The problem is the task has been running for days with no end in sight as soon as it gets to the 'color settings' portion of the code.
I have tried to make it use only a limited number of rows from the dataframe but dask doesn't seem to allow for row indexing, only column indexing.
So I split the partition and used the partition size to limit the row size. However even with only 100 rows it takes days.
I have my doubts that it would take days for 100 rows of color settings to be calculated (not even to the plotting portion yet)
So clearly I am doing something wrong.
Here is what the dataframe looks like
Here is the code
%matplotlib inline
from mpl_toolkits.mplot3d import Axes3D
import matplotlib.pyplot as plt
import numpy as np
import matplotlib as mpl
from matplotlib import cm
import pandas as pd
# import ipynb.fs.full.EURUSD
from colorspacious import cspace_converter
from collections import OrderedDict
import numpy as np
import os
import dask
import dask.array as da
import dask.dataframe as dd
from dask.diagnostics import ProgressBar
from memory_profiler import memory_usage
import memory_profiler
%load_ext memory_profiler
cmaps = OrderedDict()
df = dd.read_csv(r'G:\Forex stuff\ticks2\Forex\EURUSD_mt5_ticks.csv')

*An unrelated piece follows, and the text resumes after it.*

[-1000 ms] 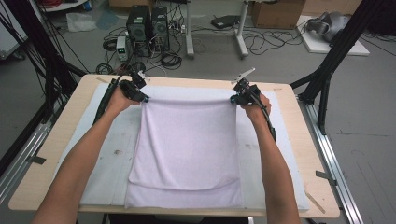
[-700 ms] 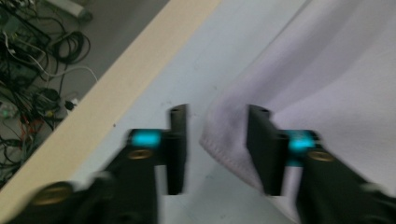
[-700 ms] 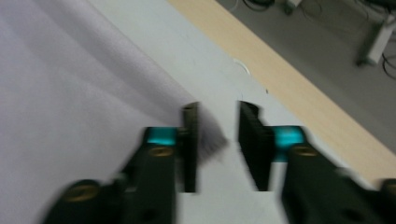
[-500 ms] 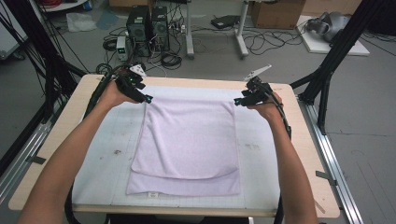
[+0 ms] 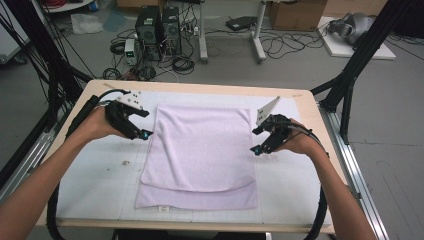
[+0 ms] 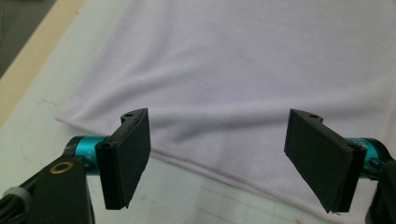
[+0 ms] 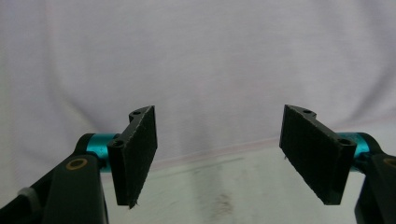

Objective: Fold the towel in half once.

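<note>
high view: folded lilac towel (image 5: 200,150) flat mid-table on the white mat (image 5: 95,185); left gripper (image 5: 142,134) at its left edge, right gripper (image 5: 256,148) at its right edge, neither touching cloth.
left gripper view: jaws spread, just opened, nothing between; towel hem (image 6: 210,172) just ahead.
right gripper view: jaws spread, just opened, empty; towel (image 7: 196,70) beyond.

We are seeing towel (image 5: 200,150) lying folded at middle of mat (image 5: 90,185) on table (image 5: 200,89). Left gripper (image 5: 144,134) sitting just off towel's left edge, right gripper (image 5: 256,149) just off right edge, both over mat.
</note>
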A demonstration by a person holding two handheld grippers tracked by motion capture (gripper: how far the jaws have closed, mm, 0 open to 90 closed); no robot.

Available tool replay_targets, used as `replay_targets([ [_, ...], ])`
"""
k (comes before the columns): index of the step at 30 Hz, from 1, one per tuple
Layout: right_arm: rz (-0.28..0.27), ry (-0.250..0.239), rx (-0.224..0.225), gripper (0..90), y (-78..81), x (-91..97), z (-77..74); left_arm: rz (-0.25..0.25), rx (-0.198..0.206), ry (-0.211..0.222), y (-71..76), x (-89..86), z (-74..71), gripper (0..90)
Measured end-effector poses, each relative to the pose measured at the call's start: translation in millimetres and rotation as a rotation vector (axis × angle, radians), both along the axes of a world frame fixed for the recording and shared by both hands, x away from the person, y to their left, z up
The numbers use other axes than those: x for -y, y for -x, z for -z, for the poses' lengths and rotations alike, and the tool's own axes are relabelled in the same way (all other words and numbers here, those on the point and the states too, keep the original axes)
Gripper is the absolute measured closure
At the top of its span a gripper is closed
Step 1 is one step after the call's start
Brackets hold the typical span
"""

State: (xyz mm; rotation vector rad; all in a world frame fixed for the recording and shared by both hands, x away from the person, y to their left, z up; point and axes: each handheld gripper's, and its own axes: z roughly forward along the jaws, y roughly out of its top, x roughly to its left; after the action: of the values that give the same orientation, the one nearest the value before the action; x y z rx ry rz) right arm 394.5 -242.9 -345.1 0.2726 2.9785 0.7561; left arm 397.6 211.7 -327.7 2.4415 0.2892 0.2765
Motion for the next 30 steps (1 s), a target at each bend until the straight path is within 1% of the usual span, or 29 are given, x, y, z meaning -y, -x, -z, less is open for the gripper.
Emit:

npart = round(len(df)/1000)
parted_df = df.repartition(npartitions=npart)
first_1000_rows = parted_df.partitions[0]
first_1000_rows.head(100)
ylist = df["Bid_Price"]
xlist = df["Date"]
zlist = df["Bid_Volume"]
xpos = xlist
ypos = ylist
num_elements = len(first_1000_rows)
zpos = np.zeros(num_elements)
dx = np.ones(num_elements)
dy = np.ones(num_elements)
dz = zlist
from dask.distributed import Client
client = Client("tcp://10.0.0.98:8786")
client.cluster
#color settings
cmap = cm.get_cmap('Spectral') # Get desired colormap - you can change this!
max_height = np.max(dz) # get range of colorbars so we can normalize
min_height = np.min(dz)
#scale each z to [0,1], and get their rgb values
rgba = [cmap((k-min_height)/max_height) for k in dz]
fig = plt.figure(figsize=(20, 20))
ax1 = fig.add_subplot(111, projection='3d')
ax1.bar3d(xpos, ypos, zpos, dx, dy, dz, color=rgba, zsort='average')
plt.show()
I often get timeout and instability errors during the run. But the dask GUI shows me that it is working. However I clearly am not running on only 100 rows since it is taking so long.
I am fairly sure it is just looping the same tasks over and over again since the dask dumps like 10 gigs of cluster data from ram at the end of every cycle within the GUI and then resets.
Any ideas how I can improve? Appreciated.